● **AIM OF THE TASK**: Return the listing below exactly as it stands. Pictures stay out.
-- Opening Marker --
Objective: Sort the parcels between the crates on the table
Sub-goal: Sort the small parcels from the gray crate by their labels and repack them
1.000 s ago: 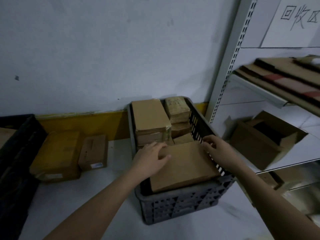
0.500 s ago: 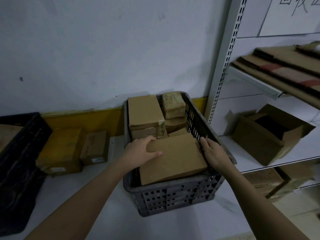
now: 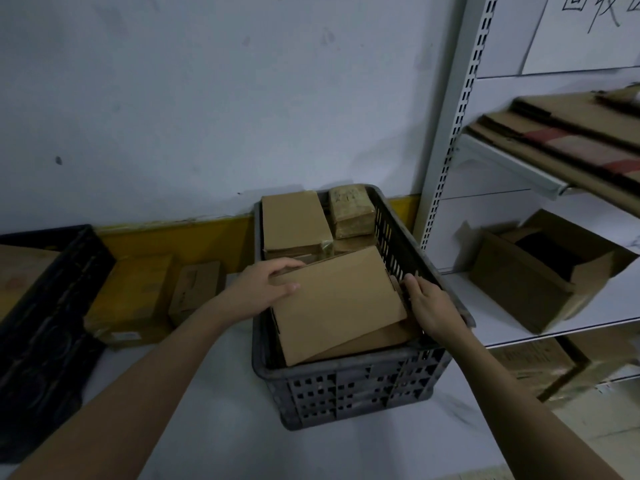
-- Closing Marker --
● **SOLUTION FOR THIS TASK**:
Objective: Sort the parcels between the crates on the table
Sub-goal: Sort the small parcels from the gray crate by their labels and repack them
1.000 s ago: 
0.500 s ago: 
now: 

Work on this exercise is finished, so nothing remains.